ProxmoxCPUAllocationHigh #
It is recommended to keep more of your node’s CPU unallocated for use by PVE and other server applications your Proxmox node runs
Alert Rule
alert: ProxmoxCPUAllocationHigh
annotations:
description: It is recommended to keep more of your node's CPU unallocated for use
by PVE and other server applications your Proxmox node runs
runbook: https://srerun.github.io/prometheus-alerts/runbooks/proxmox-exporter/proxmoxcpuallocationhigh/
summary: Proxmox node {{ $labels.node }} has {{ $value }}% of its CPU allocated
to guests
expr: |
100 * (proxmox_node_cpus_allocated / proxmox_node_cpus_total) > 90
for: 5m
labels:
severity: critical
Meaning #
The ProxmoxCPUAllocationHigh alert is triggered when the percentage of allocated CPU resources on a Proxmox node exceeds a configured threshold (defaulting to 90%) for a duration of 5 minutes or more. This alert indicates that the node is heavily utilized and may not have sufficient CPU resources available for the Proxmox Virtual Environment (PVE) and other server applications running on the node.
Impact #
If left unaddressed, high CPU allocation can lead to:
- Performance degradation of virtual machines and server applications
- Increased latency and response times
- Potential for node crashes or instability
- Inability to allocate sufficient resources to new virtual machines or applications
- Negative impact on overall system reliability and availability
Diagnosis #
To diagnose the root cause of the high CPU allocation, follow these steps:
- Log in to the Proxmox web interface and navigate to the node exhibiting high CPU allocation.
- Check the node’s resource utilization (CPU, memory, and disk) to identify any bottlenecks or resource contention.
- Examine the list of running virtual machines and their resource allocations to identify potential culprits.
- Verify that the node is not experiencing any hardware or software issues that could be contributing to the high CPU allocation.
- Review system logs for errors or warnings related to resource allocation or node performance.
Mitigation #
To mitigate the high CPU allocation, consider the following steps:
- Rebalance virtual machine resources: Re-allocate CPU resources from heavily utilized virtual machines to less utilized ones, ensuring a more balanced distribution of resources.
- Migrate virtual machines: Migrate virtual machines to other nodes with available resources, if possible, to alleviate the load on the affected node.

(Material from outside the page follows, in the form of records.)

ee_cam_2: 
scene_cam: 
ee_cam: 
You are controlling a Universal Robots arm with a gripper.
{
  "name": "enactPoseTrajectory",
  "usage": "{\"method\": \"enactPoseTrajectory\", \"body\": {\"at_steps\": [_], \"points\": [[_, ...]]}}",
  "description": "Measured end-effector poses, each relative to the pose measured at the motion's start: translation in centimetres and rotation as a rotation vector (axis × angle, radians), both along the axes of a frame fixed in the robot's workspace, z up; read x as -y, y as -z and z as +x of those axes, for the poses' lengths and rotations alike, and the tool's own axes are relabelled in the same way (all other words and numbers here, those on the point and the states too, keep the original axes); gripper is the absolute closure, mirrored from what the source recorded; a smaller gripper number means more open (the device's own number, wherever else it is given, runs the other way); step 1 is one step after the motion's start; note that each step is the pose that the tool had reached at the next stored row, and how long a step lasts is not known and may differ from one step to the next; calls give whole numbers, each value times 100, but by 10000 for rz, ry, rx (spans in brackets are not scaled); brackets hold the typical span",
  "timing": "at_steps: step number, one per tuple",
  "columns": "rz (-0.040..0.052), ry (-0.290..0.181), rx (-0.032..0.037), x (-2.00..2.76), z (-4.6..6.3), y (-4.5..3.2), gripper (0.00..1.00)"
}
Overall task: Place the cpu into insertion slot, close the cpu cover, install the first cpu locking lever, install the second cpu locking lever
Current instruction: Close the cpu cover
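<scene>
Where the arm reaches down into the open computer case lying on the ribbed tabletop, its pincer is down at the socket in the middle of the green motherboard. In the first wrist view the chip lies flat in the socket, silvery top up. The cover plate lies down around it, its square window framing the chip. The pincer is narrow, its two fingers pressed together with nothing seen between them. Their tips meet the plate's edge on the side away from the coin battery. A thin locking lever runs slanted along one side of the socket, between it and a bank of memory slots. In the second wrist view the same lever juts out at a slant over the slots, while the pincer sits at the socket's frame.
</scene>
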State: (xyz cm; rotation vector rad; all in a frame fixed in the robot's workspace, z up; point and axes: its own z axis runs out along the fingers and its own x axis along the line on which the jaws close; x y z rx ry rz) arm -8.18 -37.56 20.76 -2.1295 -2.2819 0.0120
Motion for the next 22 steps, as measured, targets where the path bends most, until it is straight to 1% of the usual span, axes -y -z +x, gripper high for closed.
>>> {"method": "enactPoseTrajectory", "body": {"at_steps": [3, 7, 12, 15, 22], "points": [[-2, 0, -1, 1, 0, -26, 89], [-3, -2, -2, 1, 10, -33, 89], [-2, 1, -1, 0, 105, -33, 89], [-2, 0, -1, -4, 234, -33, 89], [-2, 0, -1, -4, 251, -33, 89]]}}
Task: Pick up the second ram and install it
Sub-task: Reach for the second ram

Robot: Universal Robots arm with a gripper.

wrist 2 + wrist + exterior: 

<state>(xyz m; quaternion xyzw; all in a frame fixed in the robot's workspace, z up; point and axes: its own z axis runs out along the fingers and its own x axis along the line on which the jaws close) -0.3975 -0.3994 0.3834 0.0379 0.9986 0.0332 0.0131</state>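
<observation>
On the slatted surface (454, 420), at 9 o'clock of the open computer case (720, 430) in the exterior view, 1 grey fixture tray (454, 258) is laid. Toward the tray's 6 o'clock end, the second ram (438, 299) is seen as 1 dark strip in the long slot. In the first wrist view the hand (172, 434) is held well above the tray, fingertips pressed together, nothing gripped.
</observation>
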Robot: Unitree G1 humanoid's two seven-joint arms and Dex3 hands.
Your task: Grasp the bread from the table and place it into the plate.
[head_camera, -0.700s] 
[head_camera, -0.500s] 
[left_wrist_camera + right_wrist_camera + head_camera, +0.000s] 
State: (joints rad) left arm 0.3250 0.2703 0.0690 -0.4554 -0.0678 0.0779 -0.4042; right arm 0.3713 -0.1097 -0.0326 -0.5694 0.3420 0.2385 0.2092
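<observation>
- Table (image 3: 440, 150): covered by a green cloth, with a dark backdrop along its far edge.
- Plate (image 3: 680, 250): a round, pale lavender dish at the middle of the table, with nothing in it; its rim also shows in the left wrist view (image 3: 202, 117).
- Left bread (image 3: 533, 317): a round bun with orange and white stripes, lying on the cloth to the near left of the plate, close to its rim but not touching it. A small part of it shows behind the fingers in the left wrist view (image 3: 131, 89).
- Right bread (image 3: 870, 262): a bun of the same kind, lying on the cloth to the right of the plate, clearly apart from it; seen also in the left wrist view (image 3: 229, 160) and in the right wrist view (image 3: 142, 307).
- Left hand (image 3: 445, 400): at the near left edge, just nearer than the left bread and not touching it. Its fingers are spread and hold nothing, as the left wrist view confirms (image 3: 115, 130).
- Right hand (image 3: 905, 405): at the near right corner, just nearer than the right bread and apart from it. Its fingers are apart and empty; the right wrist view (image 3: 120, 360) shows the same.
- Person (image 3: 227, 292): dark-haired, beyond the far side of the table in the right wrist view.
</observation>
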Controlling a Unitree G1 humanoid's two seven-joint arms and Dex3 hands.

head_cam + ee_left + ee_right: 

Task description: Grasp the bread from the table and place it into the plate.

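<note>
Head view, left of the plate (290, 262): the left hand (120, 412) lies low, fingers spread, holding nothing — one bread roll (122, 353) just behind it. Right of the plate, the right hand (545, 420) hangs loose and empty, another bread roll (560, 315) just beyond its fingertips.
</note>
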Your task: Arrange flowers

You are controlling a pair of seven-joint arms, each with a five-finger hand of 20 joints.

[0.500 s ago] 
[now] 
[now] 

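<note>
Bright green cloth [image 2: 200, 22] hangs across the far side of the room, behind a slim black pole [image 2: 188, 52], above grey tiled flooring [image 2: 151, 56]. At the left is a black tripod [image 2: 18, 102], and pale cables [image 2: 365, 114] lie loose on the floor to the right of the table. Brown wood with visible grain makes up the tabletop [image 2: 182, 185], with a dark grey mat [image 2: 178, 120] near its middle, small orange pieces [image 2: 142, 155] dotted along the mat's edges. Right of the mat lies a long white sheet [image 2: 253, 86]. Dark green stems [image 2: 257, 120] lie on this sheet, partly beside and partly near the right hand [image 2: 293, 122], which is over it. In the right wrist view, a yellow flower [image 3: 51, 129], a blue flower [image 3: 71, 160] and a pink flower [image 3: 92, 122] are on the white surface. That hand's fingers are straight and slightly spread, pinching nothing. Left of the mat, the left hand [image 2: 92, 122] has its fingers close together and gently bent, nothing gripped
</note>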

- Right-size virtual machines: Review virtual machine configurations to ensure they are correctly sized for their workloads, and adjust as necessary to reduce CPU allocation.
- Implement resource limits: Set resource limits for virtual machines to prevent over-allocation and ensure sufficient resources are available for the node and other applications.
- Upgrade node resources: Consider upgrading the node’s hardware resources (e.g., adding more CPU cores or upgrading to faster processors) to increase available capacity.
- Investigate node optimization: Investigate opportunities to optimize node performance, such as tuning PVE settings or adjusting system configurations.